Part 9: Extracting continuous feature curves
Part 9: Extracting continuous feature curves¶
Continuous features - ncd_years, vehicle_group, and driver_age - cannot be aggregated by unique value. There are 69 distinct ages from 17 to 85; each appears only a few hundred times. Instead, we fit a smooth curve through the per-observation SHAP values.
In a new cell, type this and run it (Shift+Enter):
What LOESS is: LOESS (locally estimated scatterplot smoothing) is a non-parametric smoothing method that fits a weighted local regression at each point along the feature's range. For a given evaluation point, it weights nearby observations more heavily and distant observations less, then fits a low-degree polynomial through those weighted points. This produces a smooth curve without imposing a global functional form - useful for driver age, where the true effect is strongly non-linear (high at both extremes, flat in the middle) and any global polynomial would force an artificially symmetric shape.

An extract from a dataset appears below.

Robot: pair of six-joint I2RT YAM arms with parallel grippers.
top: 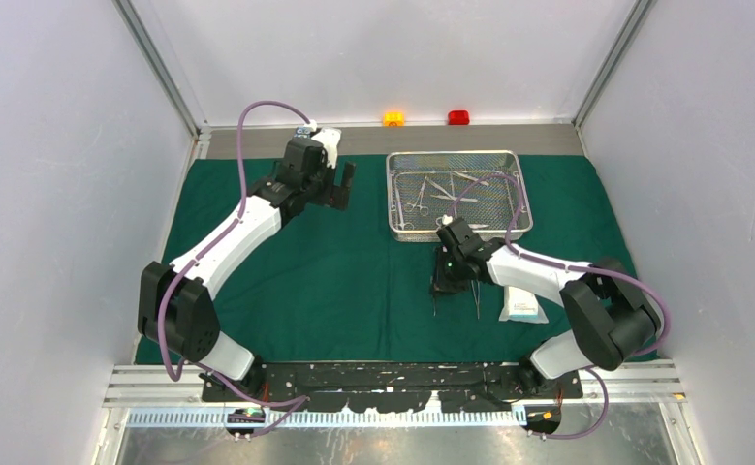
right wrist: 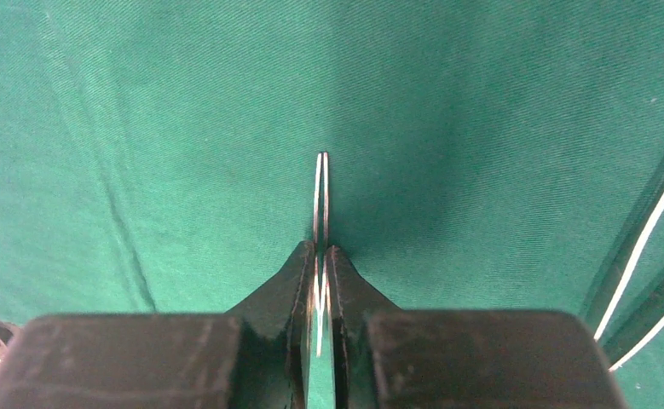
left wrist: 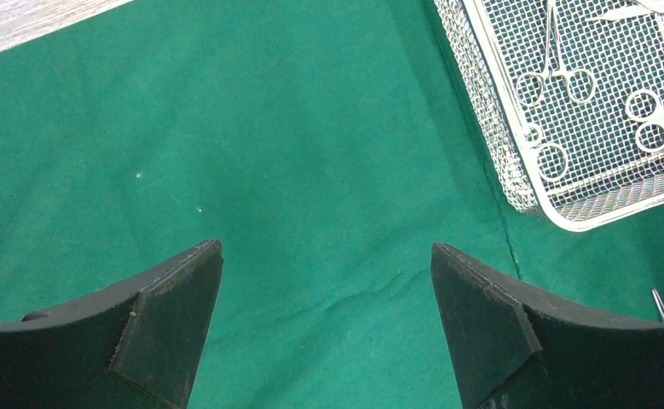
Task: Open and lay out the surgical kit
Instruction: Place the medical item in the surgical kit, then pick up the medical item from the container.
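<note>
The right hand [right wrist: 320,251] is narrow, its fingers [right wrist: 281,285] closed on the tweezers [right wrist: 320,183]. The two slim blades stick out past the fingertips, low over the cloth [right wrist: 141,128]. Just to this hand's right a thin steel piece [right wrist: 648,234] lies on the cloth. The packet [top: 523,305] lies flat, also to the hand's right and a little nearer the arm bases. The tray [top: 456,155] sits just beyond the hand, on the far side, with steel instruments [left wrist: 553,43] lying inside it.

The left hand [left wrist: 324,256] is wide, with nothing between its fingers [left wrist: 170,315], and hangs over bare cloth. The tray's near corner is ahead of it and off to its right, well apart. Past the cloth's far edge, an orange block [top: 393,118] and a red block [top: 458,117] stand on the worktop.
</note>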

age_curve = sr.extract_continuous_curve(
feature="driver_age",
n_points=100,
smooth_method="loess",
)
print(f"Age curve shape: {age_curve.shape}")
print(age_curve.head(5))
You will see a DataFrame with 100 rows, one for each evaluation point along the driver age range:
Age curve shape: (100, 4)
feature_value relativity lower_ci upper_ci
0 17.0 1.834 NaN NaN
1 17.7 1.812 NaN NaN
...
Note that lower_ci and upper_ci are NaN for LOESS curves. Confidence intervals on smoothed curves require bootstrap resampling, which is not yet implemented in the library. You have to present smoothed curves without formal CIs - be explicit about that when presenting.
Now plot the age curve. In a new cell, type this and run it (Shift+Enter):
fig, ax = plt.subplots(figsize=(10, 5))
ax.plot(age_curve["feature_value"], age_curve["relativity"], color="steelblue", lw=2)
ax.axhline(1.0, color="grey", linestyle="--", alpha=0.5)
ax.set_xlabel("Driver age")
ax.set_ylabel("Relativity (base level normalisation)")
ax.set_title("Frequency relativity by driver age - GBM (LOESS smoothed)")
ax.set_ylim(0.5, 2.5)
plt.tight_layout()
display(fig)
You will see a plot with the relativity on the vertical axis and driver age on the horizontal. The curve should show:
- High relativities (above 1.5) for drivers aged 17-22
- Declining quickly through the mid-20s
- A relatively flat section from roughly 30 to 65
- A mild upward curve for drivers above 70
This U-shape matches the true DGP: young drivers and elderly drivers both have elevated frequency. The GLM with a linear age term cannot reproduce this shape - it will show either a weak negative slope or a flat line through the middle, depending on the portfolio mix. The GBM's non-linear age curve is one of the clearest illustrations of why GBMs outperform GLMs on motor data.
Now extract the vehicle group curve. In a new cell, type this and run it (Shift+Enter):
vg_curve = sr.extract_continuous_curve(
feature="vehicle_group",
n_points=50,
smooth_method="loess",
)
fig, ax = plt.subplots(figsize=(8, 4))
ax.plot(vg_curve["feature_value"], vg_curve["relativity"], color="firebrick", lw=2)
ax.axhline(1.0, color="grey", linestyle="--", alpha=0.5)
ax.set_xlabel("ABI vehicle group")
ax.set_ylabel("Relativity")
ax.set_title("Frequency relativity by vehicle group - GBM")
plt.tight_layout()
display(fig)
The vehicle group curve should increase roughly monotonically from group 1 (lowest risk) to group 50 (highest risk). The true DGP has a linear effect of +0.01 per group unit, which means exp(0.01 × (50 - 1)) = exp(0.49) ≈ 1.63 from group 1 to group 50. The GBM may find a slightly non-linear curve, especially at the extremes where data is sparser.